Gérer la mort d’un proche parent
Ma grand-mère paternelle est décédée pendant la pandémie, en juillet 2021. Elle était dans une RI, une ressource intermédiaire, car elle avait de graves problèmes d’arthrose qui l’empêchait de se mouvoir. À part ça, elle était en pleine forme et à part quelques égarements – ce qui est parfaitement normal à l’âge de 94 ans! -, elle était parfaitement bien.
Lorsqu’elle est décédée, j’ai eu la chance de pouvoir être présente. Elle a fait une crise de foie, et des pierres se sont logées dans des artères qui apportent le sang au foie et à la vésicule biliaire. On m’a téléphoné une fois qu’elle était à l’hôpital, et j’ai pu m’y rendre afin qu’elle ne soit pas seule. J’étais à ses côtés quand elle est décédée, et c’était la seule promesse que je lui avait jamais faite. « Yaya (ça veut dire grand-maman en catalan), je sais que je ne viens pas te voir assez souvent, mais je serai toujours là quand tu auras besoin de moi ». J’ai tenue ma promesse.
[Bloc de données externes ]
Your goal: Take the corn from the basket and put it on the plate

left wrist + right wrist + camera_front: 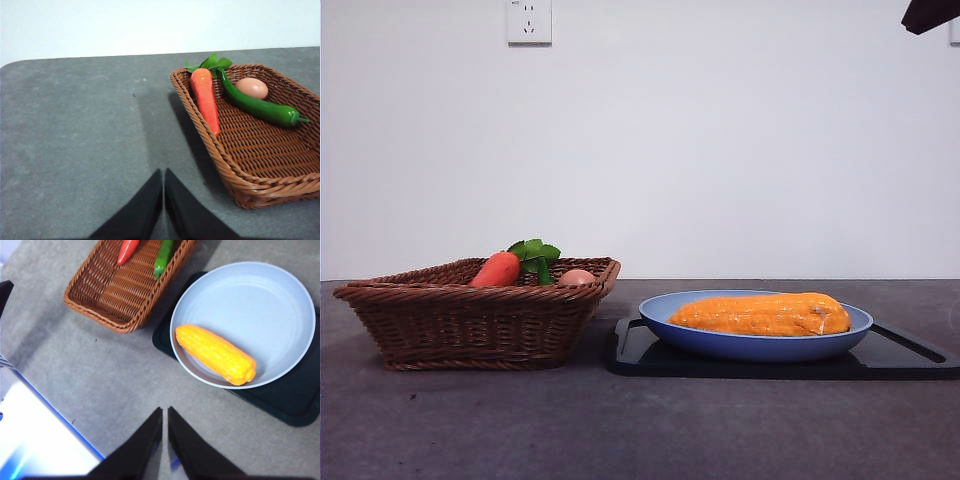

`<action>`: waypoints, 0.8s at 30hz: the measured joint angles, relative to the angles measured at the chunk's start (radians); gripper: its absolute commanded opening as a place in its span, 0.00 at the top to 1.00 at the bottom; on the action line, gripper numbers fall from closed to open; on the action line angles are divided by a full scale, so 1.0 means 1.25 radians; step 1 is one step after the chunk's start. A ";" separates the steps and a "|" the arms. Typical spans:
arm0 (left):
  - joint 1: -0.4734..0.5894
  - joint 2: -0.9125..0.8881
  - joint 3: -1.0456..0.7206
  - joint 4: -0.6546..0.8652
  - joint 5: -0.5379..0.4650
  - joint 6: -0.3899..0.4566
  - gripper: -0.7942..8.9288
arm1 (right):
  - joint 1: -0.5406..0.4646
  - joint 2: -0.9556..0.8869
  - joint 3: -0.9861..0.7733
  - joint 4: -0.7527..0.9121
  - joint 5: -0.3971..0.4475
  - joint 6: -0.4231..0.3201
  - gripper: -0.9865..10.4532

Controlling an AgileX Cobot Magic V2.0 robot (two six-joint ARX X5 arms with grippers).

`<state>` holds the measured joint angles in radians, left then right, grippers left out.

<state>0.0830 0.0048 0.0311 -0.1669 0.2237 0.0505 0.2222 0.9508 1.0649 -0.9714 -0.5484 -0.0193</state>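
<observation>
The orange-yellow corn (762,314) (215,353) lies on its side in the light-blue plate (665,310) (260,300), near the plate's front rim. The brown wicker basket (440,320) (265,185) (107,315) stands to the plate's left. My right gripper (164,412) is shut and empty, high above the table and well clear of the plate. My left gripper (163,173) is shut and empty over bare table beside the basket. In the front view only a dark arm tip (930,13) shows at the top right corner.
The basket holds a red-orange carrot (206,97) (497,269) with green leaves, a green pepper (255,105) and a beige egg (251,87) (576,277). A flat black tray (910,355) (280,402) lies under the plate. The table's edge (65,422) shows in the right wrist view.
</observation>
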 measured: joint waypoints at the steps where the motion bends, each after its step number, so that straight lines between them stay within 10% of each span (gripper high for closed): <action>1: 0.000 0.000 0.000 0.000 0.000 0.000 0.91 | 0.000 0.000 0.000 0.002 0.000 0.000 0.91; 17: 0.000 0.000 0.000 0.000 0.000 -0.001 0.91 | -0.017 -0.011 0.000 0.023 0.016 -0.038 0.91; 24: 0.000 0.000 0.000 0.000 0.000 -0.001 0.91 | -0.111 -0.132 -0.092 0.309 0.053 -0.071 0.91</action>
<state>0.0830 0.0048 0.0311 -0.1669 0.2237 0.0490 0.0830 0.7860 0.9493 -0.5858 -0.4824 -0.1081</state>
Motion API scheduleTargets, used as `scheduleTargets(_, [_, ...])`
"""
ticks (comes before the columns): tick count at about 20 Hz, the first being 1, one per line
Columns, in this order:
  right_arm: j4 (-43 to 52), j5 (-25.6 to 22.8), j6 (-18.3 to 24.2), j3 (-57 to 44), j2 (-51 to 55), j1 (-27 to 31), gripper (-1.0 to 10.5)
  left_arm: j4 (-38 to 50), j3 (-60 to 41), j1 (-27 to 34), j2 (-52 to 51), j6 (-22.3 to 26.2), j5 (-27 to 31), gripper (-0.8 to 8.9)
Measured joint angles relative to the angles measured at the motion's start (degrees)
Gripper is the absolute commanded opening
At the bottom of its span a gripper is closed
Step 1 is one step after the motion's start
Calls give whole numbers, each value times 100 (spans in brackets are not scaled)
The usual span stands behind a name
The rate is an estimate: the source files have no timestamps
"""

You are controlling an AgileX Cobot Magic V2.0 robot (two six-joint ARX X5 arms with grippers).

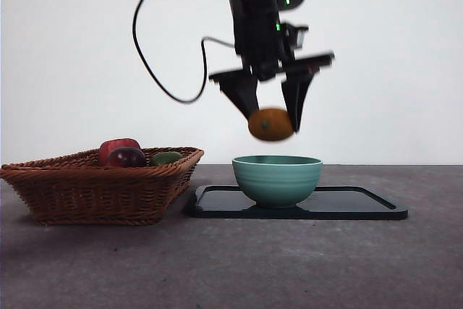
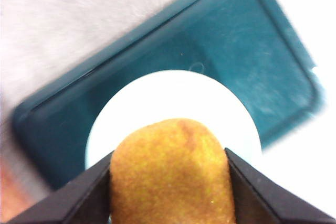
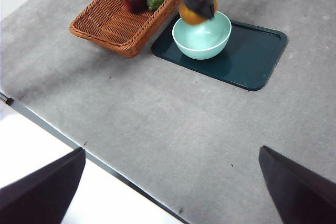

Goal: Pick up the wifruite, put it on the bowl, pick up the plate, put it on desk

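My left gripper [image 1: 273, 122] is shut on the wifruite [image 1: 271, 124], a round orange fruit hanging in the air just above the bowl [image 1: 277, 179]. In the left wrist view the wifruite [image 2: 170, 174] fills the space between the jaws, with the pale bowl [image 2: 173, 93] directly beneath. The mint-teal bowl stands on the plate [image 1: 362, 204], a dark teal rectangular tray lying flat on the desk [image 1: 217, 265]. My right gripper [image 3: 170, 192] is open and holds nothing, high over the near side of the desk [image 3: 157, 119], far from the bowl [image 3: 202, 38].
A wicker basket [image 1: 101, 186] stands left of the plate, almost touching it. It holds a dark red-purple fruit [image 1: 124, 153] and a green fruit [image 1: 166, 157]. A black cable hangs behind the arm. The desk's edge [image 3: 63, 137] runs near the right gripper.
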State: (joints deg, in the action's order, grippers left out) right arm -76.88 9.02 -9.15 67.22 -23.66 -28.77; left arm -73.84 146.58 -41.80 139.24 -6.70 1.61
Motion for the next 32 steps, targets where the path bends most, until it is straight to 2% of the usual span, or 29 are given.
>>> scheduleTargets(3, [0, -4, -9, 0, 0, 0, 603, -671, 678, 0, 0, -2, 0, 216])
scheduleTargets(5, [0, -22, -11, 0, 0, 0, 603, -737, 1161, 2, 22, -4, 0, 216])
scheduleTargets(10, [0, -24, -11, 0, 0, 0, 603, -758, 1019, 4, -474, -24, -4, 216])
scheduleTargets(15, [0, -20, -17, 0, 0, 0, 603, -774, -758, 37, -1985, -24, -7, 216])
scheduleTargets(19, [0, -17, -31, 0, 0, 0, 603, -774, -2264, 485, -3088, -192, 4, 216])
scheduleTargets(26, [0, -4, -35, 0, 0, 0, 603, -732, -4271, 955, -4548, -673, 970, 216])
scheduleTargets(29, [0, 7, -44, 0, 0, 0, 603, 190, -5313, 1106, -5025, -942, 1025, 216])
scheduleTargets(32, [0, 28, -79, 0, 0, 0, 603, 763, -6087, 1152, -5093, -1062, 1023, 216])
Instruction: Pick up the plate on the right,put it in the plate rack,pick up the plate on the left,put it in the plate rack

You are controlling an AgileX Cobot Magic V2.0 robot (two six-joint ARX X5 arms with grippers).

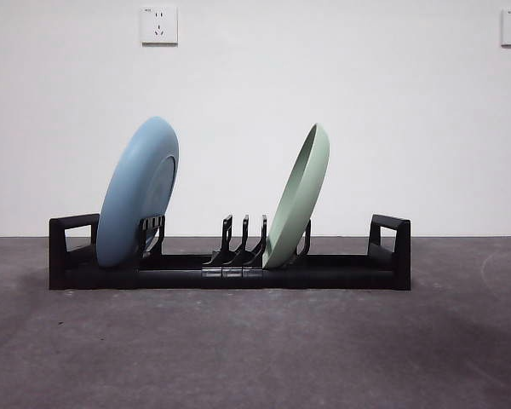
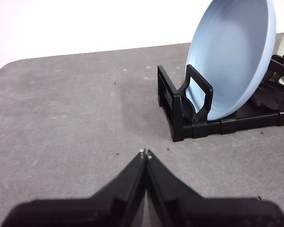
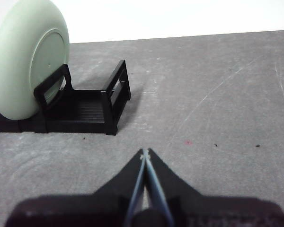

J’étais sa seule famille au Canada. Mon grand-père est mort en 2004, et Yaya n’avait eu qu’un seul fils survivant. Étant fille unique moi-même, la famille était assez limitée mettons. Mon père a déménagé aux États-Unis en 1999, et venait une semaine par année visiter ma grand-mère. C’est à moi qu’incombait tout ce qui avait rapport à ma grand-mère : quand elle était hospitalisée lorsqu’elle tombait dans son appartement, pour faire les démarches pour qu’elle soit « placée », pour l’organisation des funérailles et tout le reste.
Et à ce jour, il me manquait une chose. Depuis qu’elle est décédée, je n’avais pas fait faire la démarche de recherche testamentaire, la dernière chose à faire lorsque quelqu’un décède. Elle nous avait légué son héritage deux ans avant son décès. Il n’y avait donc pas d’urgence. Sauf que la loi est la loi, et ça faisait près de deux ans que j’évitais cela. Pourquoi?
Des nuits blanches à me dire que je devais m’en occuper, que je devais fermer le dossier, faire les dernières démarches… J’en ai eu plusieurs. Farfouiller les boites de documents que je conserve précieusement afin de retrouver toutes les informations nécessaires…. ça me semblait trop. Surtout que même ses documents conservent encore son odeur, c’était beaucoup d’émotions à gérer, et j’essaie souvent d’éviter les émotions afin de ne pas m’en embarrasser.
Sauf qu’aujourd’hui, j’ai pris mon courage à deux mains, et j’ai fouillé et terminé de remplir les formulaires pour faire les recherches. C’est la dernière étape de mon deuil, un deuil que je range dans les mêmes boites que ses documents, bien à l’abris dans un garde-robe de mon appartement.
Avec les effluves de son parfum, j’ai rempli les questionnaires, envoyé mes demandes, et je me sens fière d’avoir enfin fait les démarches nécessaires. C’est comme si j’enlevais une tonne de briques que je portais sur mon dos depuis juillet 2021.
En même temps, mon coeur est brisé. C’est officiel maintenant : ma grand-mère, Yaya, ne me dira plus jamais que ça fait trop longtemps que je ne suis pas allé la voir. Elle ne m’appellera plus jamais tésoro (trésor en espagnol). Elle ne laissera plus de messages sur ma boite vocal qui débute par « Steffie ».
La vie est faite de peines et de joies. J’ai eu la chance d’avoir une grand-mère qui m’a vu grandir, qui m’a donné des conseils, qui a été présente toute ma vie. Elle a elle-même traversé plein de tragédies, comme la mort de ses jumeaux, la mort de son conjoint. Elle a laissé tous ses frères et soeurs pour suivre son mari au Canada. Et à travers tout ça, elle était une femme tellement forte, tellement fière. Elle m’a tellement donné. J’ai eu la chance de lui dire au revoir, et aujourd’hui, je lui dit au revoir une dernière fois. Elle sera toujours dans mes pensées, c’est clair.
Avez-vous perdu des gens proches de vous? Comment vivez-vous votre deuil?